Angst vor Erblindung ausgenutzt: Seniorin in Wiesbaden betrogen

Ein Wiesbadener soll die Notlage einer 82-Jährigen ausgenutzt haben. Er verkaufte ihr für 850 Euro Nahrungsergänzungsmittel und gab sie als wirksame Medikamente aus.

Angst vor Erblindung ausgenutzt: Seniorin in Wiesbaden betrogen

Ein 77-jähriger Mann aus Wiesbaden muss sich wegen gewerbsmäßigen Betrugs vor dem Amtsgericht verantworten. Das geht aus einer Mitteilung des Amtsgerichts Wiesbaden hervor.

Laut Anklageschrift der Staatsanwaltschaft soll der Angeklagte einer 82-jährigen Frau, die an einer schweren Augenerkrankung leidet und ihre Erblindung befürchtete, vermeintliche Medikamente verkauft haben. Für die Mittel, bei denen es sich tatsächlich um frei verkäufliche Nahrungsergänzungsmittel wie Rizinusöl, Vitamin-Präparate und Wobenzym handelte, zahlte die Frau 850 Euro.

Die Geschädigte soll dem Mann das Geld in dem Glauben gegeben haben, dass sie wirksame Arzneimittel gegen ihre Krankheit erhalte. Die Staatsanwaltschaft wirft dem 77-Jährigen vor, dies beabsichtigt und die Hilfsbedürftigkeit der Frau ausgenutzt zu haben.
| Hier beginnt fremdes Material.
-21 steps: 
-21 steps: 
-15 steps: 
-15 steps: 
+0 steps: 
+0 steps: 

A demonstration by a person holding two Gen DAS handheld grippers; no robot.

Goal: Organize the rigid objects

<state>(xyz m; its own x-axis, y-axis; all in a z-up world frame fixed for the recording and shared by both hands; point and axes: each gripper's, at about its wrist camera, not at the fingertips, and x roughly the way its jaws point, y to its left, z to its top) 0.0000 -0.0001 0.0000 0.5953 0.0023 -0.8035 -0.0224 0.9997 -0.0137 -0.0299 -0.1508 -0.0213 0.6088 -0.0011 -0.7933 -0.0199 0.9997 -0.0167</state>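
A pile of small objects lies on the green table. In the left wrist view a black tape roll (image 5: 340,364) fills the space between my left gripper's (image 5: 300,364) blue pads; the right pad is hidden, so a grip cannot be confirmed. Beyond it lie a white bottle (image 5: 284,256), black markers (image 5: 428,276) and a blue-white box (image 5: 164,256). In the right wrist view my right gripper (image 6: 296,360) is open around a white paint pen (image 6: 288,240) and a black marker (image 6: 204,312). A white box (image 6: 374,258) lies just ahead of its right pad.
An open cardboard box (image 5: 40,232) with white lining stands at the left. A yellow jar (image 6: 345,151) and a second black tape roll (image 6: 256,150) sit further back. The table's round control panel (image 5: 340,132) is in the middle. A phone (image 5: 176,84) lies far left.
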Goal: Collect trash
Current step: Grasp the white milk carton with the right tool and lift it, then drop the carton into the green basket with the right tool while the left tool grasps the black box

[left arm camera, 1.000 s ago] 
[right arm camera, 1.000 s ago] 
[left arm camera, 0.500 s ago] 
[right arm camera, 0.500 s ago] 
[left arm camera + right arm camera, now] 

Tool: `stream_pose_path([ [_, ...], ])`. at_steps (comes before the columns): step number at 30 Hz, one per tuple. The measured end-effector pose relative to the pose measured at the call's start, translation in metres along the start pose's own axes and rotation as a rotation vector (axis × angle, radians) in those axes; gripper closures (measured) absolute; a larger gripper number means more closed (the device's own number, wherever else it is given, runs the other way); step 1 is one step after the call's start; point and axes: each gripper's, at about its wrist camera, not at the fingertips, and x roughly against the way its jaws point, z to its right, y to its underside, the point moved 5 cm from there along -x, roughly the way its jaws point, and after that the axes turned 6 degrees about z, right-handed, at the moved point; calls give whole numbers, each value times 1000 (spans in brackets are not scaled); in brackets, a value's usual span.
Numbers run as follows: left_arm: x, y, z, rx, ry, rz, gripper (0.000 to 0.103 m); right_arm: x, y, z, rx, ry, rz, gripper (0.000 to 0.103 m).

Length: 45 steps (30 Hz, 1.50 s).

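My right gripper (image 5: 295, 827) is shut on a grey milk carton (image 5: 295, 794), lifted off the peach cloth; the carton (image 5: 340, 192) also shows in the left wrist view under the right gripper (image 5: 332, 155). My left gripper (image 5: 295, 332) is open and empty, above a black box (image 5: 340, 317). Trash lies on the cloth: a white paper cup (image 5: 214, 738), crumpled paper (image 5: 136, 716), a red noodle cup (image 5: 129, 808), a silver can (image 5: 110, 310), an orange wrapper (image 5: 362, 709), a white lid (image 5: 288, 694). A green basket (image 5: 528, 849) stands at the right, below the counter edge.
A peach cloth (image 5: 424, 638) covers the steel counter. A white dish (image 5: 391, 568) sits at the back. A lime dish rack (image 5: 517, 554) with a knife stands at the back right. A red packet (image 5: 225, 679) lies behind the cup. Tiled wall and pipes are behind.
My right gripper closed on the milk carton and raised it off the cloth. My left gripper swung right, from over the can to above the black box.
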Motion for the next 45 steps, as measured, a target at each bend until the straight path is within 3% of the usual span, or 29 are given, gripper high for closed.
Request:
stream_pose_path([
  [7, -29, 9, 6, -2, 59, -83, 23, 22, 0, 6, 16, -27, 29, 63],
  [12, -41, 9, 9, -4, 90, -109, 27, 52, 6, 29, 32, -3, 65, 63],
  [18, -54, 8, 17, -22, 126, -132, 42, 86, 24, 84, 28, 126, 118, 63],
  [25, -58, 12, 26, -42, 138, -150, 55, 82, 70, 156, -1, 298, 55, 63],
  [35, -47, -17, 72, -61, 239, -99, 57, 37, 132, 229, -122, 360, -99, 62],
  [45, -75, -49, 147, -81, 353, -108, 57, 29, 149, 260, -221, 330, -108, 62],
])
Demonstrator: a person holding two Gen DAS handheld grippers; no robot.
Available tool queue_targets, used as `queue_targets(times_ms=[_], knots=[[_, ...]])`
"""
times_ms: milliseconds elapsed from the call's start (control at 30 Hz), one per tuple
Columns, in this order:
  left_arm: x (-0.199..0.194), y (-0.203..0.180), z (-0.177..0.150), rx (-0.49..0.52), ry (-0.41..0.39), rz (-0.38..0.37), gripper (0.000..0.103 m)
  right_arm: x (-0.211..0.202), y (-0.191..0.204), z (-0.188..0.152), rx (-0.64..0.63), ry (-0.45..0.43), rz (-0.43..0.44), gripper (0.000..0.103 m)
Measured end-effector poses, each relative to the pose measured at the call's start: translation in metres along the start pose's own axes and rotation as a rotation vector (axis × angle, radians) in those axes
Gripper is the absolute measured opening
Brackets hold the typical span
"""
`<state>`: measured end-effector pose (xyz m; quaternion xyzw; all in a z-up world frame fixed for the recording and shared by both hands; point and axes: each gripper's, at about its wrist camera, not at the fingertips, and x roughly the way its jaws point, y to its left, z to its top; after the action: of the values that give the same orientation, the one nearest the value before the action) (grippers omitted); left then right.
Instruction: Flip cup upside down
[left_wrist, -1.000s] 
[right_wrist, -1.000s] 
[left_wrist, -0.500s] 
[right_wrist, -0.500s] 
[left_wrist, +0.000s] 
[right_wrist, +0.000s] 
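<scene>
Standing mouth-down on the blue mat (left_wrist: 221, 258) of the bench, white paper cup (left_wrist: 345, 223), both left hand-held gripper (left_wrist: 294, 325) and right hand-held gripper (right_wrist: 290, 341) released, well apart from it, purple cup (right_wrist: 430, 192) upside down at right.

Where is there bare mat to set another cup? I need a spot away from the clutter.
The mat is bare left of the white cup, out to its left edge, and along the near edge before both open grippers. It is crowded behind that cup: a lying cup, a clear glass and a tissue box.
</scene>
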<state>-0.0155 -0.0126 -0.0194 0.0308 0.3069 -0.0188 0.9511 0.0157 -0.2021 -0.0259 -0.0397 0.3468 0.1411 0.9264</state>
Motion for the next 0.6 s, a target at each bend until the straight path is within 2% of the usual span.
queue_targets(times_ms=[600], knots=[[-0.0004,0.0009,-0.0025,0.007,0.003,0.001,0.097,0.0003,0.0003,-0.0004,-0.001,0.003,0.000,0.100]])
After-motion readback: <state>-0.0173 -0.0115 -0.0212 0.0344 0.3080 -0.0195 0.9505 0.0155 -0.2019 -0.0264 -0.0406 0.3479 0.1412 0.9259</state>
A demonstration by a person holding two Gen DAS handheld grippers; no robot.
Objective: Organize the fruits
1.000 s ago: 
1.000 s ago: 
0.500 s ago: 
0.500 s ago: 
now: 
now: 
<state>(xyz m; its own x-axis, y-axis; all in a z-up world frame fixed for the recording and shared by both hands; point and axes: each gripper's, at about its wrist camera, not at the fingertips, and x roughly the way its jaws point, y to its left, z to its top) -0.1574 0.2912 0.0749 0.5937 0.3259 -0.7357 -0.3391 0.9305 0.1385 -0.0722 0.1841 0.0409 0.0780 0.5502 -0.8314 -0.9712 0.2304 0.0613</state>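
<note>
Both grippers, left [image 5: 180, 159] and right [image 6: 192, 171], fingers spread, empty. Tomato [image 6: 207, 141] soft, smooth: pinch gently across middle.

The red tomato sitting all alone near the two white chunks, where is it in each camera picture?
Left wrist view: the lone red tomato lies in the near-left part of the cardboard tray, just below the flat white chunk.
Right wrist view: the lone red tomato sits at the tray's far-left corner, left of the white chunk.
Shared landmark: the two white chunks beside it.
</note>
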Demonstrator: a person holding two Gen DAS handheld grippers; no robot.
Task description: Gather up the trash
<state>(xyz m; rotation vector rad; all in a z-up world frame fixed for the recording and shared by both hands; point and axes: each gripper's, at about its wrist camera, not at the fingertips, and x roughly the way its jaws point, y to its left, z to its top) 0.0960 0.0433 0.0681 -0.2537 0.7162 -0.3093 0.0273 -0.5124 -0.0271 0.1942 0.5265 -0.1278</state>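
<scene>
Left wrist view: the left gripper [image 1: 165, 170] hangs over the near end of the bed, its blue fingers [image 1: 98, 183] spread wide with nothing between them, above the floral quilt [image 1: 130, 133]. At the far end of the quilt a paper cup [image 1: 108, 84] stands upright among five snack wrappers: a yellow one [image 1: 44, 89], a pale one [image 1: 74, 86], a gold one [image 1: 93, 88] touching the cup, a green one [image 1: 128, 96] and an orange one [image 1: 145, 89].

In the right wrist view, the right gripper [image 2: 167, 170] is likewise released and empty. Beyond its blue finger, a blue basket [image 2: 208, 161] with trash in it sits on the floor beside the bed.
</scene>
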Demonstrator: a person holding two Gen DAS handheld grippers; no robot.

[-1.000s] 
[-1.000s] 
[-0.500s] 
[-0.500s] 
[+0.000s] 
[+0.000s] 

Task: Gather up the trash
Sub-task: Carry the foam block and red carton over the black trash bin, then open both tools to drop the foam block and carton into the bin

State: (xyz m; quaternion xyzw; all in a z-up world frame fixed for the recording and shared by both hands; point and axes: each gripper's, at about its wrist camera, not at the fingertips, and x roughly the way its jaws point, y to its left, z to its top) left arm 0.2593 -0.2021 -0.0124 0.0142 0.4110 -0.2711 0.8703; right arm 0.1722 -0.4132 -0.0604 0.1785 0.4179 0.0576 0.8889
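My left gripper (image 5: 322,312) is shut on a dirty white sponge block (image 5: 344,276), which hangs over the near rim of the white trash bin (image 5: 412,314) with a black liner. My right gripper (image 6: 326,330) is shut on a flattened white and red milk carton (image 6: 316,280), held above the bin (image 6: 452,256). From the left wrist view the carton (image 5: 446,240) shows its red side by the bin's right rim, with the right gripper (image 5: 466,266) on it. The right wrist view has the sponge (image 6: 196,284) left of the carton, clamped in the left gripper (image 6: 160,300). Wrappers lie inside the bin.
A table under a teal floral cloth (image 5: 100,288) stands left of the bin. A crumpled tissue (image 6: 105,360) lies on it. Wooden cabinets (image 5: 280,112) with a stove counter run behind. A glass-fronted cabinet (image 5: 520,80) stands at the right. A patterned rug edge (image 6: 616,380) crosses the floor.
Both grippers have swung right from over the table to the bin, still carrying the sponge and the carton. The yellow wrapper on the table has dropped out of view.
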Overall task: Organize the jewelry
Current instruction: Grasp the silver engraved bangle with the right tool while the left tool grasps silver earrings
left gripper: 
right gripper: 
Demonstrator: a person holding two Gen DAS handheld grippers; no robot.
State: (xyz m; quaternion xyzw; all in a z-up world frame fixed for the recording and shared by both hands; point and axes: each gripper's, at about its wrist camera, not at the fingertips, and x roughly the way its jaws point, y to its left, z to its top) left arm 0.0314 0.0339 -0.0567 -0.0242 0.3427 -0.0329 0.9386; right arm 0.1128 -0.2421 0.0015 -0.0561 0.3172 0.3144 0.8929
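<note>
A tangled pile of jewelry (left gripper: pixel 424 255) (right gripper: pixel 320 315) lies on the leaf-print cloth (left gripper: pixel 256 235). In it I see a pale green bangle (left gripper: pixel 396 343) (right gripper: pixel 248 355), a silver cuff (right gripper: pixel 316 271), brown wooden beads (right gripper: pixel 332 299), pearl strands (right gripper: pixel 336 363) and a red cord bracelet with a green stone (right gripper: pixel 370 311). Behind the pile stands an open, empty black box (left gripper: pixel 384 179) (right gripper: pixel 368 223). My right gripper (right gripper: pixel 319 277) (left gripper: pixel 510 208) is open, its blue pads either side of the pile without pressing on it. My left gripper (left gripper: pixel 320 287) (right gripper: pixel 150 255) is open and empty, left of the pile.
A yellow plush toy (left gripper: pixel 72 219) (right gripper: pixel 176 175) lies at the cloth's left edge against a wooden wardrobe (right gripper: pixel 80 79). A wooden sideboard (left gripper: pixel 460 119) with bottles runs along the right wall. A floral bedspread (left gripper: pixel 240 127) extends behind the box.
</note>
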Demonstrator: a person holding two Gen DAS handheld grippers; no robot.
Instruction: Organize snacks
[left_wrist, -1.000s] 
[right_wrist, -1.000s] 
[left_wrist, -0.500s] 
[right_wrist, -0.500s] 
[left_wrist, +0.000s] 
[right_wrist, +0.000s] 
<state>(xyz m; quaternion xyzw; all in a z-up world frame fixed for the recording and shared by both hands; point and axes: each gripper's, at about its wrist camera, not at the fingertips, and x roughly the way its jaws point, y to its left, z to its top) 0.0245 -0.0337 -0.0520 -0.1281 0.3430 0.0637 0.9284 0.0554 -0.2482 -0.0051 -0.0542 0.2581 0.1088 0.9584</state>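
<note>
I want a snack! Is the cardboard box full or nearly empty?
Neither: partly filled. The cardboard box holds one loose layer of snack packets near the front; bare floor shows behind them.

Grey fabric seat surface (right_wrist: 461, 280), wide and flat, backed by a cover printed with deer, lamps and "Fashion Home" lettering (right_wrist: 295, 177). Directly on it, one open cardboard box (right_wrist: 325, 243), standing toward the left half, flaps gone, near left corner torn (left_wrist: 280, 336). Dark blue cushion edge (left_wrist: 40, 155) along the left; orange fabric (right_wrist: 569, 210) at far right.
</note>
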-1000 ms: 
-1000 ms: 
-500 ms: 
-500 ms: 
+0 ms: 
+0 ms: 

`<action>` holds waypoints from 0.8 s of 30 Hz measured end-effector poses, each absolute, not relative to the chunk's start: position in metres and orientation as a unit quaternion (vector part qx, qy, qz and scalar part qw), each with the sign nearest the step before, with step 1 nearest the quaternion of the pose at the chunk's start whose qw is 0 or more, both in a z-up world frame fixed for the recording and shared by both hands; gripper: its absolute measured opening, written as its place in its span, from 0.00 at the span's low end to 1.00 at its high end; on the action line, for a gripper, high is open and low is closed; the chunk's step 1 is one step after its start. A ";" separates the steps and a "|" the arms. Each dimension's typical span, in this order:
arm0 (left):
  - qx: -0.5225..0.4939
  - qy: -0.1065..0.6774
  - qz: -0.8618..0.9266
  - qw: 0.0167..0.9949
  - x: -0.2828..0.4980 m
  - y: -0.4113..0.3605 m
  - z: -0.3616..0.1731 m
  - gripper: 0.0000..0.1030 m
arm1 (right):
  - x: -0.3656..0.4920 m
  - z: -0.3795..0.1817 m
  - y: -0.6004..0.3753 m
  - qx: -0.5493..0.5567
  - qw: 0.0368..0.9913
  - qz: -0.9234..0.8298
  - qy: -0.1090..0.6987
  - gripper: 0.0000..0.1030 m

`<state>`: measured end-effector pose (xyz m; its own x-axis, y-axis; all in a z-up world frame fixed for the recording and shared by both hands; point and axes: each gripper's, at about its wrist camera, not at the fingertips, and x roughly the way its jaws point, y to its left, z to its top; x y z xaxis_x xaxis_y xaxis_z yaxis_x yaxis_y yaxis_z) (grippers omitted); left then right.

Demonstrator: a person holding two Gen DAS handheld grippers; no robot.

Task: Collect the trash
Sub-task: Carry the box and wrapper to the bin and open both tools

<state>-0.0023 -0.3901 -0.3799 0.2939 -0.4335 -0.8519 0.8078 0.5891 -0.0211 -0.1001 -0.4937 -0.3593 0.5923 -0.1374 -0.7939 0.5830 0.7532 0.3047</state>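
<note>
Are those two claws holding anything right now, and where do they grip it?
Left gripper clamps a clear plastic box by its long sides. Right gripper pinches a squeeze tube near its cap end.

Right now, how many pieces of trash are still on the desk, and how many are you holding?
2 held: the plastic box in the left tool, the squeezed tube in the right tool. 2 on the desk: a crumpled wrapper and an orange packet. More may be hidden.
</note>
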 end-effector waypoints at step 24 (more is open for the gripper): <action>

Der Anklageschrift zufolge soll der Mann bereits in der Vergangenheit mehrfach älteren, leidenden Menschen medizinische Hilfe vorgetäuscht haben, um dafür Geld zu erhalten. Deswegen lautet der Vorwurf auf gewerbsmäßigen Betrug. Die Hauptverhandlung findet am Donnerstag, den 16. Juli 2026, statt.